Henry is dressed exactly as he does for work: brown work boots, red plaid socks, khaki pants, a black T-shirt, a blue jacket with a zipper, and a San Francisco Giants baseball cap. His luggage consists of a blue canvas knapsack and a large brown leather briefcase, and per the suggestion of the woman he is going to visit, he is holding a neatly-lettered sign: Portland.

Ten minutes after Henry takes his stand, who should pull up beside him in an old blue pickup but Arnold Collison, Henry’s neighbor.

Arnold leans across the seat and says out the passenger window, “Where you going, Henry? Car break down?”

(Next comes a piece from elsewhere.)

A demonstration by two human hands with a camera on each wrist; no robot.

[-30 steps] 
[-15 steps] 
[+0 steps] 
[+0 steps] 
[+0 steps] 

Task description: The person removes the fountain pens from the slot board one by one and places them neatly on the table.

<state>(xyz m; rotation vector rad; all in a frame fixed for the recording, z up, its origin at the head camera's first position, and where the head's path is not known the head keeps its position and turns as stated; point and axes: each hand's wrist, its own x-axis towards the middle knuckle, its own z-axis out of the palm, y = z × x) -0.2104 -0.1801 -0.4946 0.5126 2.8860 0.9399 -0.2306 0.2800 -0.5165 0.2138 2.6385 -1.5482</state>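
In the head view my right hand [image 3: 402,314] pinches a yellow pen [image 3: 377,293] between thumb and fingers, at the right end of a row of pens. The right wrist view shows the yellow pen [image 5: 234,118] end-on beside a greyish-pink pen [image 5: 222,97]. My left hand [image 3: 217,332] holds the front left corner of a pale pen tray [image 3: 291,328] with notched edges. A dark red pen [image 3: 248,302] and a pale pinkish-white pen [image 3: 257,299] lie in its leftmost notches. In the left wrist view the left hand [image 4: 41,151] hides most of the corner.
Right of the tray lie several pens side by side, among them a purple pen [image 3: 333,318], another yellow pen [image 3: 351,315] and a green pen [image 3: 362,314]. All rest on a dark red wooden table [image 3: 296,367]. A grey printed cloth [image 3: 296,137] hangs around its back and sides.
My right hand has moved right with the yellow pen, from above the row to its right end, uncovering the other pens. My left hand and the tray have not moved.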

“No,” says Henry, showing his Portland sign to Arnold. “I’m going to visit Jolene. Remember Jolene? Stayed with us for ten days last November?”

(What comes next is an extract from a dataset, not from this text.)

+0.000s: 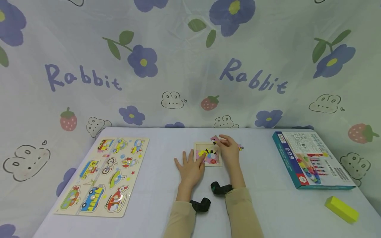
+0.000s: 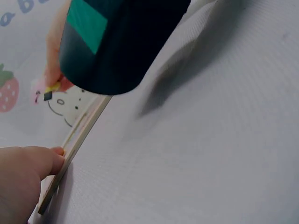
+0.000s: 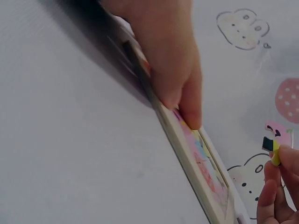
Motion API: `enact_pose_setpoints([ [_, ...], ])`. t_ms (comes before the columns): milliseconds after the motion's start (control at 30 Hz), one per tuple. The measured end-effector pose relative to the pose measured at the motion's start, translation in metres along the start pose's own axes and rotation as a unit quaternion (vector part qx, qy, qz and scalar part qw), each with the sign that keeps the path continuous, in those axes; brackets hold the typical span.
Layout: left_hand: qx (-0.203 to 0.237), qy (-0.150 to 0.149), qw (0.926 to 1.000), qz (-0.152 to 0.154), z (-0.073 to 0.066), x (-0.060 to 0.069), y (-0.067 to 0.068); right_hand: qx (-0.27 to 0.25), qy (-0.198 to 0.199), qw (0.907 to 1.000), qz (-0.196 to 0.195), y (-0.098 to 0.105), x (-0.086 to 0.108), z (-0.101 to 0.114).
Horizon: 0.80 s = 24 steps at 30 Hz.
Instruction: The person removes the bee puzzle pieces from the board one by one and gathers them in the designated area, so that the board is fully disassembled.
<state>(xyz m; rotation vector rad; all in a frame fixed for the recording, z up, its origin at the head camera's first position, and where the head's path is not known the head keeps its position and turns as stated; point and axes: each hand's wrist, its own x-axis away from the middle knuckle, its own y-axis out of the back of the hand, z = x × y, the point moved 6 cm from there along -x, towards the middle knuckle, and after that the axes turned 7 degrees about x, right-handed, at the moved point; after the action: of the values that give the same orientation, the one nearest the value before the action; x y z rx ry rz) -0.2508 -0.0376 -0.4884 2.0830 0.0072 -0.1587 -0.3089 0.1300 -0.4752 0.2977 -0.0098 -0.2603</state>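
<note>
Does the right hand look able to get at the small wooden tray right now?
Probably yes: the right hand, pinching a puzzle piece, is close to the wooden tray; the left hand covers only its left part.

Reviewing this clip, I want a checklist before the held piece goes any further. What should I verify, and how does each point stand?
1. Right hand pinches the puzzle piece: ok.
2. Left hand touches the small wooden tray: ok.
3. Piece seated in the tray: not ok, it is held above the table.
4. Piece turned to suit its place: cannot tell.
5. Second piece free of the right hand: cannot tell, the hand partly hides it.
6. Vehicle board, box and yellow block apart from the tray: ok.
</note>
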Motion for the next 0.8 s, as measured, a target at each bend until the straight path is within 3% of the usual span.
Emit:
enact_pose_setpoints([
  [200, 0.003, -0.004, 1.0000, -0.005, -0.001, 0.001, 0.001, -0.084, -0.045, 0.9949, -0.031, 0.019, -0.003, -0.007],
  [333, 0.001, -0.003, 1.0000, -0.003, 0.000, 0.001, 0.000, -0.169, -0.077, 0.9805, -0.063, 0.031, -0.005, -0.013],
  [433, 0.001, -0.002, 1.0000, 0.000, 0.001, 0.001, 0.000, -0.203, -0.106, 0.9678, -0.104, 0.042, -0.004, -0.018],
  [600, 0.002, -0.002, 1.0000, -0.001, 0.000, 0.002, 0.001, -0.193, -0.149, 0.9525, -0.183, 0.067, -0.001, -0.030],
  [800, -0.004, 0.000, 1.0000, 0.004, -0.001, 0.002, 0.001, -0.110, -0.167, 0.9555, -0.217, 0.090, 0.000, -0.040],
])
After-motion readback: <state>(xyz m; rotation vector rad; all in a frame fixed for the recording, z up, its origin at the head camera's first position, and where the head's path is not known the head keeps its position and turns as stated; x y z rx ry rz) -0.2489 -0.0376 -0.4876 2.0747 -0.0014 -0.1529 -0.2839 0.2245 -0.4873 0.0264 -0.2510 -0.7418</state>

“Sure, I remember her. Pretty gal. Played the mandolin and sang like a bird. Why aren’t you driving?”

“Marie Louise is staying with the girls while I’m gone,” says Henry, laughing at Arnold’s stupefied expression. “Her car died and I want her to have my truck while I’m gone in case she needs to take the girls somewhere.”

“Borrow our car,” says Arnold, wondering why Henry didn’t think of that. “We hardly ever drive the damn thing. Practically new. We can get by with the pickup until you get back. How long you going for?”

“A few days.”
“Get in,” says Arnold, authoritatively. “I’ll drive you up to the house and you can take our car.”

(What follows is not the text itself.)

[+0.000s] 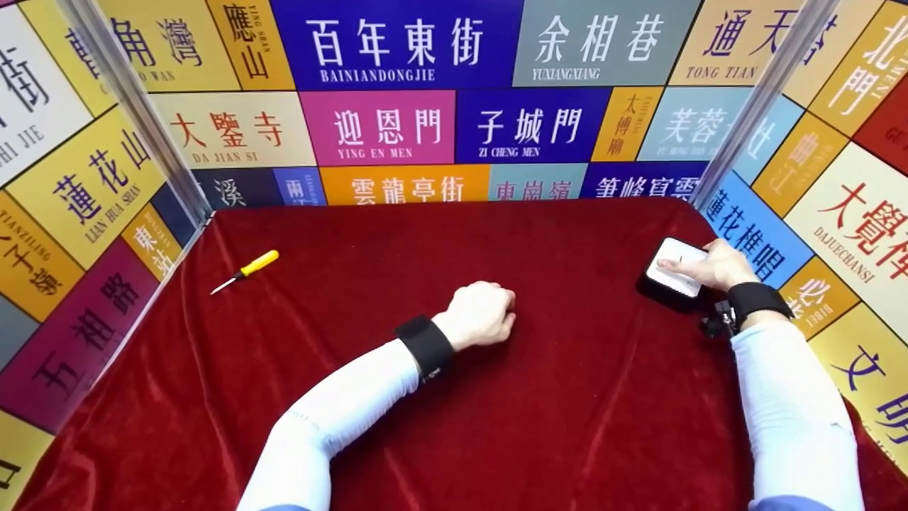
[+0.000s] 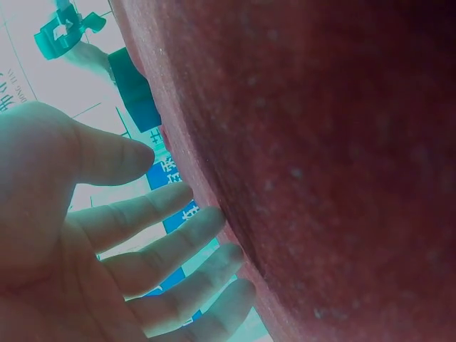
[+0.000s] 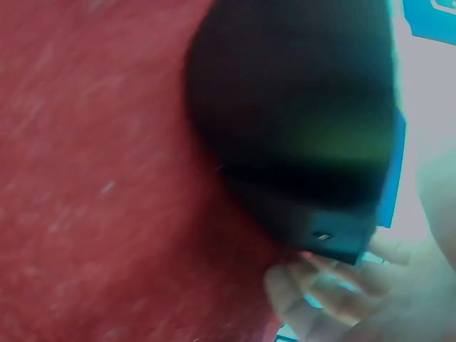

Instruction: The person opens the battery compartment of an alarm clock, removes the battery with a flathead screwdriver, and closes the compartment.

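My right hand [image 1: 713,267] grips a small box [image 1: 677,284] with a white top and black sides at the right of the red cloth, its thumb lying across the white face. Seen from the right wrist, the dark side of the box [image 3: 299,107] fills the upper middle, and fingers [image 3: 356,306] are at its lower end. My left hand [image 1: 479,314] lies near the middle of the cloth, holding nothing; in the left wrist view its fingers [image 2: 164,260] are spread slightly and loosely bent.
A screwdriver [image 1: 259,263] with a yellow handle lies at the far left of the red cloth [image 1: 397,248], its tip toward the lower left. Panels with coloured signs [image 1: 383,128] stand behind and at both sides, with clear posts at the back corners.
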`<state>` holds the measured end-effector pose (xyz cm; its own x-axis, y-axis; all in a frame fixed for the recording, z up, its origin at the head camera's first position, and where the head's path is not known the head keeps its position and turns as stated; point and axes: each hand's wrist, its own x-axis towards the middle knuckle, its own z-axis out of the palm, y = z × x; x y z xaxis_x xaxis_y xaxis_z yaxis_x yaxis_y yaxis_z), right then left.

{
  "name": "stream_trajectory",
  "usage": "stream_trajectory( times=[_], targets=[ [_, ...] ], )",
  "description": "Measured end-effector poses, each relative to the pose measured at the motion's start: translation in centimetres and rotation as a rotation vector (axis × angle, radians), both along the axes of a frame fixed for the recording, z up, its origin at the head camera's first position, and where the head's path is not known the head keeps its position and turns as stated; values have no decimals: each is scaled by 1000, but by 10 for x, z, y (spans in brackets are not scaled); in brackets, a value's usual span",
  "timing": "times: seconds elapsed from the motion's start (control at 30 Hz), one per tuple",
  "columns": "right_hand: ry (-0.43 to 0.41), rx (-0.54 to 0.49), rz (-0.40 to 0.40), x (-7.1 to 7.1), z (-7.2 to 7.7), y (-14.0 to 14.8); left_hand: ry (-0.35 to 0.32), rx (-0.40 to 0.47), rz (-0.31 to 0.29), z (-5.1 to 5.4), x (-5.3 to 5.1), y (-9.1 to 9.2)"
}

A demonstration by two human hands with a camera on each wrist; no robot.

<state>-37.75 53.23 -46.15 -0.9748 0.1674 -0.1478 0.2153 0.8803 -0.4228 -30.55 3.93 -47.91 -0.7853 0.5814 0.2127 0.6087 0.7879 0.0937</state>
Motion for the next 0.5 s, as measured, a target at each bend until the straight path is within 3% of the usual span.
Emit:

“Well, actually, Arnold, I want to hitchhike.” Henry waits a moment for this to sink into Arnold’s famously thick skull. “I want to see how Jolene has been getting around for the last several years, and…I want the adventure.”

Arnold frowns. “Sounds pretty weird, Henry. You never know what kind of nut might pick you up. Better to drive. You’re almost sixty.”

“If I’m still here this afternoon, I’ll borrow your car,” says Henry, holding up his sign as a fancy sports car speeds by. “How does that sound, Arnie?”

“Sounds nuts,” says Arnold, shaking his head. “Seems like visiting Jolene in Portland would be adventure enough. Don’t you think?”

“Apparently not,” says Henry, losing patience with Arnold. “I’ll see you this afternoon or in a few days.”

Arnold drives away and Carlos Gomez pulls up in his ancient brown Malibu. “You hitchhiking, Henry?”

“I am, Carlos,” says Henry, nodding.

“Car break down?” asks Carlos, the longtime chef at Rosa’s, the best Mexican restaurant in Fort Orford.

“No, I’m going on an adventure.”

Carlos nods. “That’s cool. I was in Stuyvesant’s having breakfast and Pablo came in saying you were out here with your sign, so I came to see if you were okay. You okay?”

“I am, Carlos,” says Henry, realizing half the town will soon be parading by to get a look at him standing by the road. “Can I ask a huge favor?”

“Of course,” says Carlos, nodding. “What do you need?”

“I need you drive me to Gecko?”

“Sure. When you want to go?”

“Now.”

Carlos smiles. “I get it, Henry. Get in.”